Hungarian-born actor Bela Lugosi — born just over the border from Transylvania in Lugoj, which lies in Romania today — gave Dracula his accent, slicked-back hair and cape in the 1931 horror film Dracula. Surprisingly, though Dracula bites Mina (Helen Chandler) in the Tod Browning classic, he did not have fangs.
F.W. Murnau German gothic chiller Nosferatu, an unauthorized 1922 movie adaptation with Max Schreck as the batty monster, gave "Count Orlok" pointy teeth — but they were rodent-like incisors. His mouth resembled a mole more than a vampire.
Vampire fangs — with the sharp, projecting canine teeth — did not arrive until the 1950s. And the origin lies in Turkey.
Dracula in Istanbul (Drakula Istanbul'da) featured Atif Kaptan in the lead role. His portrayal was somewhere between Lugosi and Schreck —bald, but dressy in a tie and cape. And, yes, indeed, he had two canines jutting out at angles from the corner of his mouth.

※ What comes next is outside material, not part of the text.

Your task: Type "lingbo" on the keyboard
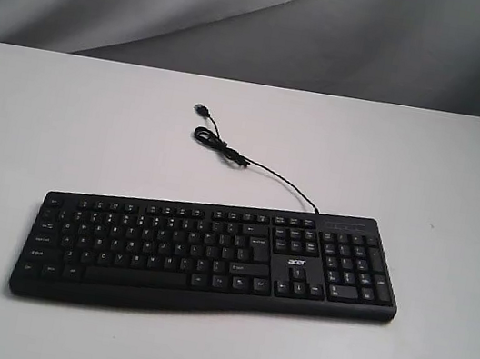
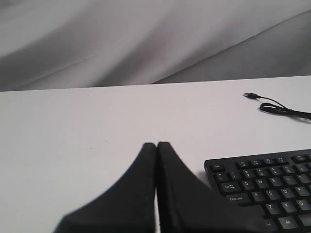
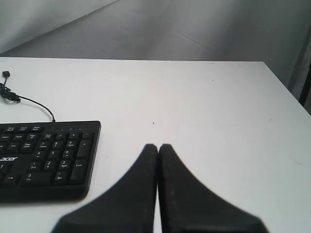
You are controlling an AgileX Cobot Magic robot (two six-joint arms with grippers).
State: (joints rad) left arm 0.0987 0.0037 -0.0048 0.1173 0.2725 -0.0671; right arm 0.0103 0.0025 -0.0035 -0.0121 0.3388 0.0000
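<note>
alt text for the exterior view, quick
A long black keyboard with a number pad lies on a white table, slightly angled. Its thin black cable loops away behind it to an unplugged USB plug, with grey cloth beyond.

The left claw (image 2: 156, 145), jaws pressed together, hangs beside the keyboard (image 2: 265, 187) corner.

In the exterior view the legends on the keyboard (image 1: 208, 257) are too small to be read. In the left wrist view only one end of the keyboard (image 2: 265, 179) is shown: the rest is cut off by the picture's edge, and part is hidden behind the blurred left fingers (image 2: 131, 199), whose bases are cropped. The cable (image 2: 286, 110) is cut off too. In the right wrist view only the number-pad end of the keyboard (image 3: 53, 155) is seen, and the right fingers (image 3: 189, 204) are cropped likewise.
</note>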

Another black-and-white obscurity, the 1957 teen flick Blood of Dracula, an American International Pictures B-movie in the family of I Was a Teenage Werewolf and I Was a Teenage Frankenstein, pioneered vampire fangs. It also featured a female vampire, a schoolgirl named Nancy Perkins (Sandra Harrison) who transforms into the monster. Her sharp teeth also looked somewhat similar to Nosferatu but spaced further apart.
The movie that truly established the modern characteristics of Count Dracula and vampire, in general, was the 1958 British production Dracula.

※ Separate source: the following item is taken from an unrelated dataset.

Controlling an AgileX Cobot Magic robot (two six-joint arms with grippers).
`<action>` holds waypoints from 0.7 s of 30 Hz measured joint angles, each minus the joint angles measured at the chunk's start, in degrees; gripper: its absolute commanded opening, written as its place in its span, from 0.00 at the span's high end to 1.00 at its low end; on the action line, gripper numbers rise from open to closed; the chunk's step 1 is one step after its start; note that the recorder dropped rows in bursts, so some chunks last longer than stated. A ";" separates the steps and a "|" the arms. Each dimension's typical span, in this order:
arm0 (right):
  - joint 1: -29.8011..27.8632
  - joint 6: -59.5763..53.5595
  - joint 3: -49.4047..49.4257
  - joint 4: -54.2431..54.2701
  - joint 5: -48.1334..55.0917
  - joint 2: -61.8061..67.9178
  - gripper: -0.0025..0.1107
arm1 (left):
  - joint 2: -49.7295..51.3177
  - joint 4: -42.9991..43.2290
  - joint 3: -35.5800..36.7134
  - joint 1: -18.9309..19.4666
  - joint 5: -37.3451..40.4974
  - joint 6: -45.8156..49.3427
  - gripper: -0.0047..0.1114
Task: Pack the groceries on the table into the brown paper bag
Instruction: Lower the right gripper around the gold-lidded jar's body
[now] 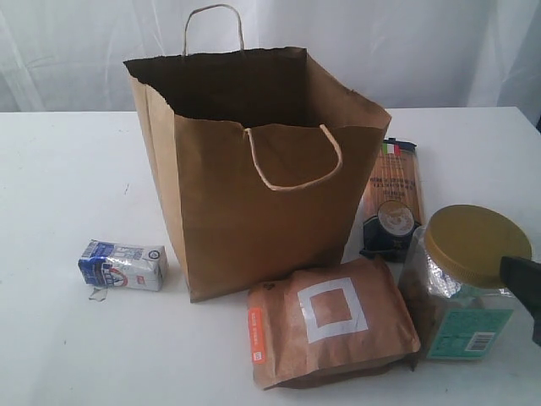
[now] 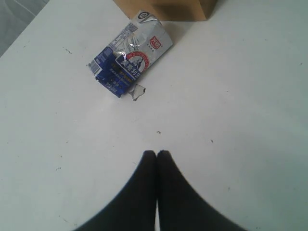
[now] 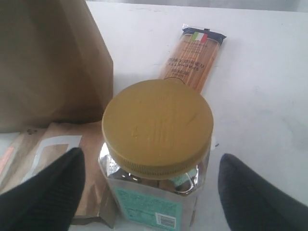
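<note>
The brown paper bag point(image 1: 254, 169) stands upright and open-topped mid-table. To its left lies the small blue-white carton point(image 1: 122, 265) point(image 2: 130, 55). My left gripper point(image 2: 156, 155) is shut and empty, hovering over bare table short of the carton. In front of the bag lies the brown pouch with white square point(image 1: 331, 330) point(image 3: 43, 154). The gold-lidded clear jar point(image 1: 465, 283) point(image 3: 158, 127) stands at the right. My right gripper point(image 3: 151, 166) is open, its fingers point(image 3: 53, 187) wide on either side of the jar, not touching. Behind the jar lies the long pasta packet point(image 1: 395, 199) point(image 3: 192, 60). Bottle and can are out of view.
The white table point(image 1: 68, 169) carries a few dark specks. A pale curtain hangs behind it. A scrap of clear wrapper point(image 2: 138, 91) lies beside the carton. The right arm's dark edge point(image 1: 524, 283) shows at the exterior view's right border.
</note>
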 measured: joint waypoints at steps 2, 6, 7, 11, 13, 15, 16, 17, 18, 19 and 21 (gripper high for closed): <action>0.00 -0.11 -0.75 -0.60 0.58 0.00 0.35 | 0.00 0.00 0.00 0.00 0.00 0.00 0.96; 0.00 -0.24 -2.78 -3.34 0.94 0.13 0.35 | 0.00 0.00 0.00 0.00 0.00 0.00 0.96; 0.00 -0.24 -3.31 -4.41 0.94 0.23 0.35 | 0.00 0.00 0.00 0.00 0.00 0.00 0.96; 0.00 0.45 -6.38 -7.06 0.94 1.68 0.35 | 0.00 0.00 0.00 0.00 0.00 0.00 0.96; 0.00 0.89 -7.61 -7.47 1.04 2.79 0.35 | 0.00 0.00 0.00 0.00 0.00 0.00 0.96; 0.18 1.00 -9.51 -7.71 1.74 4.53 0.35 | 0.00 0.00 0.00 0.00 0.00 0.00 0.96; 0.21 1.00 -10.39 -7.97 2.56 5.45 0.35 | 0.00 0.00 0.00 0.00 0.00 0.00 0.96; 0.61 1.37 -11.74 -8.63 3.65 7.01 0.35 | 0.00 0.00 0.00 0.00 0.00 0.00 0.96; 0.88 1.96 -12.72 -9.50 4.85 8.14 0.35 | 0.00 0.00 0.00 0.00 0.00 0.00 0.96; 1.09 2.78 -14.08 -11.19 5.92 9.60 0.34 | 0.00 0.00 0.00 0.00 0.00 0.00 0.96; 1.66 5.88 -16.71 -15.75 8.70 12.20 0.33 | 0.00 0.00 0.00 0.00 0.00 0.00 0.96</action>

Retitled Horror of Dracula in America, this Technicolor marvel from Hammer Films cast Christopher Lee as Dracula. Lee imbued the count with a seductive appeal, and his snarling mouth inspired so many Halloween costumes, not to mention the wax fangs given out as treats. The vibrant colors certainly helped ingrain this image of Dracula in the public's imagination.
Lee would go on to play Dracula in six sequels, squaring off against Peter Cushing's Van Helsing. (Star Wars fans, take note.)